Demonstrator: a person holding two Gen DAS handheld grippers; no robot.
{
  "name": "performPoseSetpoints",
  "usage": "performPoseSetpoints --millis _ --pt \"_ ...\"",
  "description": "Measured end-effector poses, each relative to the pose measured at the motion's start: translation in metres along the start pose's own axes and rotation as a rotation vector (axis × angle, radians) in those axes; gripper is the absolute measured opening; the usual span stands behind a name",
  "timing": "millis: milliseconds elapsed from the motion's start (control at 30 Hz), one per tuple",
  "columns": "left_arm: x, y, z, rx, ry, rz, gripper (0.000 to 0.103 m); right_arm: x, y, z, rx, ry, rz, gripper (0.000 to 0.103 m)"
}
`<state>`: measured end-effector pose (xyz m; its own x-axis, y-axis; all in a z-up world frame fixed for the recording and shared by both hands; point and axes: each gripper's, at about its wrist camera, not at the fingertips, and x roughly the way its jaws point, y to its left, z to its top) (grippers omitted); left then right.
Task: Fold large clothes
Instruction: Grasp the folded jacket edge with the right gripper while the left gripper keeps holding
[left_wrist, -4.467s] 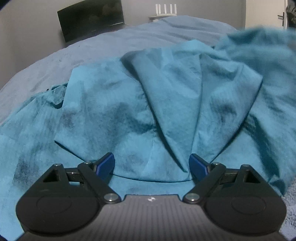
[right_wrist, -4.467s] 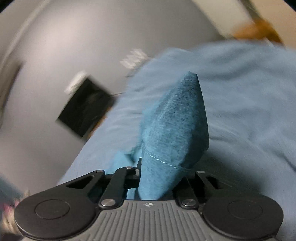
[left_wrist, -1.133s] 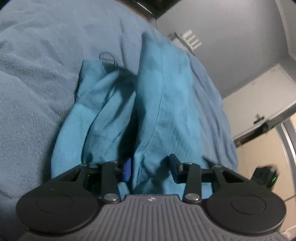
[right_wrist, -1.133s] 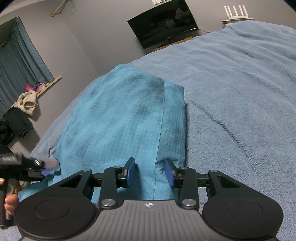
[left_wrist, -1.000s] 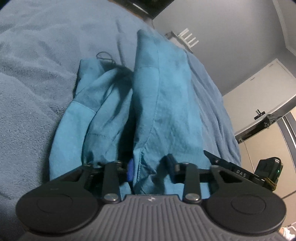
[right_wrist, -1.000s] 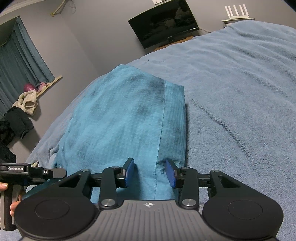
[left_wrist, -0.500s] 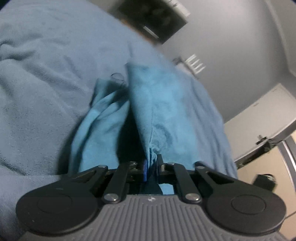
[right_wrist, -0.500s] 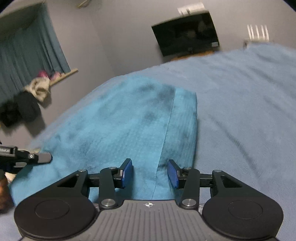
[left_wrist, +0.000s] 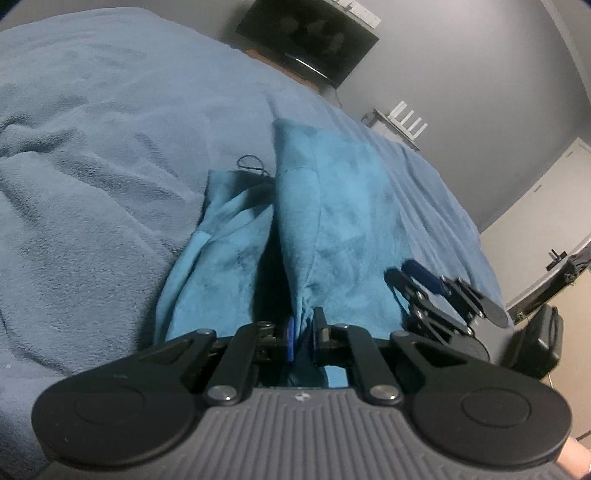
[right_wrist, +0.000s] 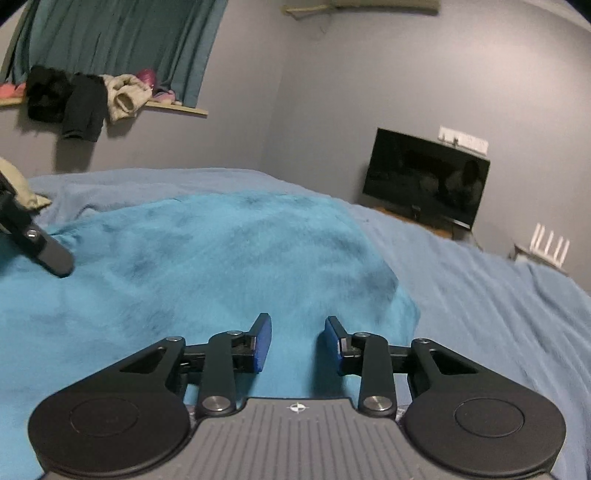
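We have a teal garment (left_wrist: 343, 206) lying on the bed (left_wrist: 92, 155), which is covered by a grey-blue blanket. Our left gripper (left_wrist: 303, 334) has its two fingers drawn almost together, pinching a ridge of the garment's cloth between the blue pads (left_wrist: 290, 338). From that pinch the cloth runs away from us in a long raised fold, and a looser, creased part of the garment lies just to its left. A thin dark loop (left_wrist: 251, 164) rests on the blanket at the garment's far end.

Our right gripper (right_wrist: 297, 341) has its fingers spread apart, with nothing between the pads (right_wrist: 263, 343); it sits over the garment (right_wrist: 207, 258), near its right edge, and we cannot tell whether the fingertips touch the cloth. In the left wrist view this gripper (left_wrist: 417, 275) shows to the right of our closed one, its fingers apart above the cloth. In the right wrist view a dark finger of the left gripper (right_wrist: 40, 247) shows at the far left, over the garment's edge.

Beyond the bed stand a dark TV (right_wrist: 424, 181) and a white router (right_wrist: 548, 245) against the grey wall. Clothes (right_wrist: 81, 96) hang from a shelf by the curtain (right_wrist: 110, 40).
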<state>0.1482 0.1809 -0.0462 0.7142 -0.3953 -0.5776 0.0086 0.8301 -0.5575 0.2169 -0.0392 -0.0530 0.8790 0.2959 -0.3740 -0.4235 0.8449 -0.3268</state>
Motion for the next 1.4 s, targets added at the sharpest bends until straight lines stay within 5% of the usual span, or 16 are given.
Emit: performPoseSetpoints --millis 267,367,500,633,767,833,933,1000,1100,1267,1400 --pt "0.003 0.026 0.004 -0.101 -0.012 0.027 0.004 0.052 0.001 0.017 -0.029 -0.019 0.076 0.024" --pt "0.010 0.029 0.004 -0.116 0.007 0.013 0.004 0.051 -0.037 0.019 0.195 -0.043 0.145 0.029" --pt "0.016 0.027 0.004 -0.103 0.023 0.015 0.004 0.061 -0.085 0.017 0.361 -0.052 0.073 0.032" --pt "0.027 0.025 0.004 -0.084 0.061 0.002 0.003 0.082 -0.117 -0.002 0.433 0.019 0.003 0.072" --pt "0.032 0.029 0.005 -0.103 0.075 -0.016 0.004 0.100 -0.176 -0.027 0.880 0.124 0.153 0.085" --pt "0.033 0.034 0.004 -0.118 0.082 -0.029 0.004 0.111 -0.196 -0.040 1.063 0.219 0.298 0.089" --pt "0.035 0.037 0.005 -0.123 0.088 -0.039 0.004 0.134 -0.207 -0.061 1.190 0.371 0.546 0.099" --pt "0.037 0.039 0.005 -0.129 0.093 -0.043 0.004 0.146 -0.204 -0.065 1.169 0.406 0.578 0.103" --pt "0.039 0.042 0.005 -0.140 0.095 -0.055 0.004 0.160 -0.198 -0.065 1.170 0.375 0.590 0.103" --pt "0.050 0.043 0.008 -0.143 0.100 -0.073 0.004 0.156 -0.191 -0.051 1.122 0.261 0.521 0.070" --pt "0.078 0.007 0.017 0.008 0.092 -0.047 0.003 0.136 -0.216 -0.033 1.117 0.190 0.472 0.062"
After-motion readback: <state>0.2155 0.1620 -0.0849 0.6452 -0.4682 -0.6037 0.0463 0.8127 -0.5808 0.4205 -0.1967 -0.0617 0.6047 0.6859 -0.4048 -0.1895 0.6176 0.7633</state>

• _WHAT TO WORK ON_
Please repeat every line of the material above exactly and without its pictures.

• _ANSWER BOX_
Demonstrator: a person holding two Gen DAS handheld grippers; no robot.
{
  "name": "performPoseSetpoints",
  "usage": "performPoseSetpoints --millis _ --pt \"_ ...\"",
  "description": "Measured end-effector poses, each relative to the pose measured at the motion's start: translation in metres along the start pose's own axes and rotation as a rotation vector (axis × angle, radians) in those axes; gripper is the absolute measured opening; the usual span stands behind a name",
  "timing": "millis: milliseconds elapsed from the motion's start (control at 30 Hz), one per tuple",
  "columns": "left_arm: x, y, z, rx, ry, rz, gripper (0.000 to 0.103 m); right_arm: x, y, z, rx, ry, rz, gripper (0.000 to 0.103 m)"
}
`<state>`: measured end-effector pose (xyz m; its own x-axis, y-axis; all in a z-up world frame fixed for the recording and shared by both hands; point and axes: each gripper's, at about its wrist camera, not at the fingertips, and x roughly the way its jaws point, y to its left, z to its top) (grippers omitted); left then right.
Task: Fold large clothes
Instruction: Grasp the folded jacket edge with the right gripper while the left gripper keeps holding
[left_wrist, -4.467s] 
[right_wrist, -4.467s] 
[left_wrist, -1.133s] 
[right_wrist, -1.133s] 
[left_wrist, -1.000s] 
[right_wrist, -1.000s] 
[left_wrist, -0.500s] 
[right_wrist, -0.500s] 
[left_wrist, +0.000s] 
[right_wrist, +0.000s] 
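We have a teal garment (left_wrist: 343, 206) lying on the bed (left_wrist: 92, 155), which is covered by a grey-blue blanket. Our left gripper (left_wrist: 303, 334) has its two fingers drawn almost together, pinching a ridge of the garment's cloth between the blue pads (left_wrist: 290, 338). From that pinch the cloth runs away from us in a long raised fold, and a looser, creased part of the garment lies just to its left. A thin dark loop (left_wrist: 251, 164) rests on the blanket at the garment's far end.

Our right gripper (right_wrist: 297, 341) has its fingers spread apart, with nothing between the pads (right_wrist: 263, 343); it sits over the garment (right_wrist: 207, 258), near its right edge, and we cannot tell whether the fingertips touch the cloth. In the left wrist view this gripper (left_wrist: 417, 275) shows to the right of our closed one, its fingers apart above the cloth. In the right wrist view a dark finger of the left gripper (right_wrist: 40, 247) shows at the far left, over the garment's edge.

Beyond the bed stand a dark TV (right_wrist: 424, 181) and a white router (right_wrist: 548, 245) against the grey wall. Clothes (right_wrist: 81, 96) hang from a shelf by the curtain (right_wrist: 110, 40).
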<state>0.1482 0.1809 -0.0462 0.7142 -0.3953 -0.5776 0.0086 0.8301 -0.5575 0.2169 -0.0392 -0.0530 0.8790 0.2959 -0.3740 -0.4235 0.8449 -0.3268</state>
Motion for the next 1.4 s, targets added at the sharpest bends until straight lines stay within 5% of the usual span, or 16 are given.
Emit: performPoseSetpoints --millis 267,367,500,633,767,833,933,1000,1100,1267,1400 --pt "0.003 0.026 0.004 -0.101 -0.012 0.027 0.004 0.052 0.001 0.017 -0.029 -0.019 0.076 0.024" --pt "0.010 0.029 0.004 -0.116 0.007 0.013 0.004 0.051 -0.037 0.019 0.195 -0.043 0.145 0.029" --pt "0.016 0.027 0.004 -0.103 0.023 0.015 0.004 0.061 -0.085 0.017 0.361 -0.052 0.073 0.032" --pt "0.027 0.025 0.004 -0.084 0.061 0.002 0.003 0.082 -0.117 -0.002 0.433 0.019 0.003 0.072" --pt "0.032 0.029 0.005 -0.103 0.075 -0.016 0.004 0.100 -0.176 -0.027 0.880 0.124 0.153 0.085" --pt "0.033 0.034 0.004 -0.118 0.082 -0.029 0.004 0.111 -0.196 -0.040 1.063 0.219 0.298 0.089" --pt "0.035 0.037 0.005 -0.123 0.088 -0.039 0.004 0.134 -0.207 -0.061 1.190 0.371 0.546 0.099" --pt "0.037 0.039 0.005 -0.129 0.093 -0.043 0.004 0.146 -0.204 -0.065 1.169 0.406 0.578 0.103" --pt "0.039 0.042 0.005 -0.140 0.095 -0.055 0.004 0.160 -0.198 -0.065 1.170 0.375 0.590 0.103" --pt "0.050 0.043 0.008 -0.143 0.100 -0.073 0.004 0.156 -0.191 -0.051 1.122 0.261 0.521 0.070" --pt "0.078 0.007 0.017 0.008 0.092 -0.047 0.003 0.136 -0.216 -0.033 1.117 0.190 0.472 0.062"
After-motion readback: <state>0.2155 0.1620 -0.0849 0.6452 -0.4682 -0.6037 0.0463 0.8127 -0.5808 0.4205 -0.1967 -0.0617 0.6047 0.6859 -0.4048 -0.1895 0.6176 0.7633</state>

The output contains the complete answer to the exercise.